Though President Barack Obama threatened to veto legislation that would make it difficult for Syrian and Iraqi refugees fleeing ISIS to enter the United States, 47 House Democrats broke rank on Nov. 19 and voted in favor of the American Security Against Foreign Enemies Act, making it veto-proof in that portion of Congress.
Conversely, two Republicans voted against the bill, according to records from the Office of the Clerk for the House of Representatives.
Prior to the vote, Obama said at a summit in the Philippines that such legislation would harm some of the most vulnerable.
"We are not well served when, in response to a terrorist attack, we descend into fear and panic,” he said, according to CNN. "We don't make good decisions if it's based on hysteria or an exaggeration of risks."

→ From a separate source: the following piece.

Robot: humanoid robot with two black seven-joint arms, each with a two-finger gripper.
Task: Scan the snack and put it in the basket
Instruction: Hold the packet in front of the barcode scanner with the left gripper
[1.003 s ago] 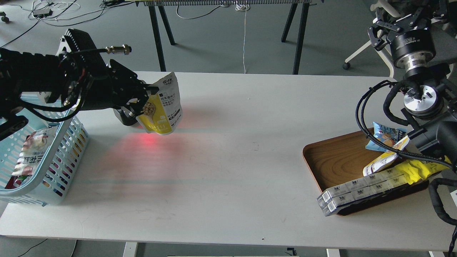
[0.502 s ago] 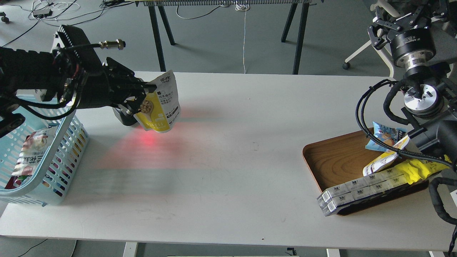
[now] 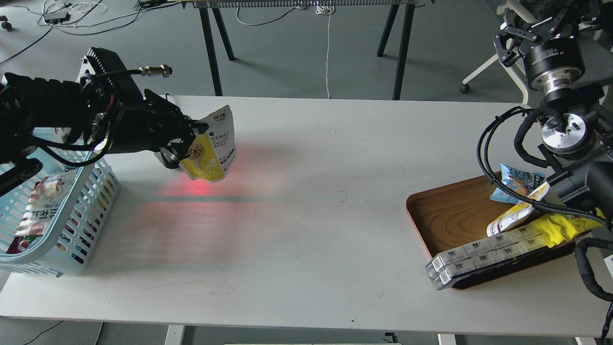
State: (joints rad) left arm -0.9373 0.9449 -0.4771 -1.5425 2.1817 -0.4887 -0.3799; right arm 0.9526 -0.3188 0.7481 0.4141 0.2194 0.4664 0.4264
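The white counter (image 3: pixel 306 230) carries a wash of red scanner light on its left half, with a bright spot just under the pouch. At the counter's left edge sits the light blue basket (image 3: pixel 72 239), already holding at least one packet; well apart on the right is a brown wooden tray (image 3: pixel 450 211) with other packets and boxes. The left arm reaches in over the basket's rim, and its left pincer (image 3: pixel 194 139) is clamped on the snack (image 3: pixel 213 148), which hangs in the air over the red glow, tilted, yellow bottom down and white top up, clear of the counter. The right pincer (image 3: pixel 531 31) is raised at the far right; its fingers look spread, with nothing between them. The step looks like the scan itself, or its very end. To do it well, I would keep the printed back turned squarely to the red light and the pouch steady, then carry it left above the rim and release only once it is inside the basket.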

The rapid shift against Syrian refugees, which was an issue originally divided along partisan lines, came after ISIS’s attack on Paris last week, which left more than 100 people dead. After the attack, even top Democrats hesitated to side with the president, The Washington Post reported.
Still, Republicans took the lead on legislation concerning Syrian refugees and criticized Obama’s handling of the issue. House Speaker Paul Ryan told CNN that there were “gaps in this refugee program," adding that "this is urgent. We cannot and should not wait to act, not when our national security is at stake."
Some Democrats defended their decision to abandon party lines by saying that the bill isn’t what most believe.
“I think a lot of us went in with open minds and really wanted to understand the administration’s position on this,” Democratic Rep. Sean Patrick Maloney of New York told Politico. “It is offensive to me that we would stigmatize refugees…but if you read the bill what you find is that you have a pretty simple certification process sitting on top of an existing and extensive screening process that most of us believes works pretty well.”
Maloney did vote for the bill, but it still has to pass the Senate. Minority Leader Harry Reid of Nevada said he won’t let the bill make it to the White House.
“We’ve explained here in some detail [that] the problem is not with refugees," he said Nov. 19. "I haven’t read the House language. I don’t think we’re going to be dealing with it over here.”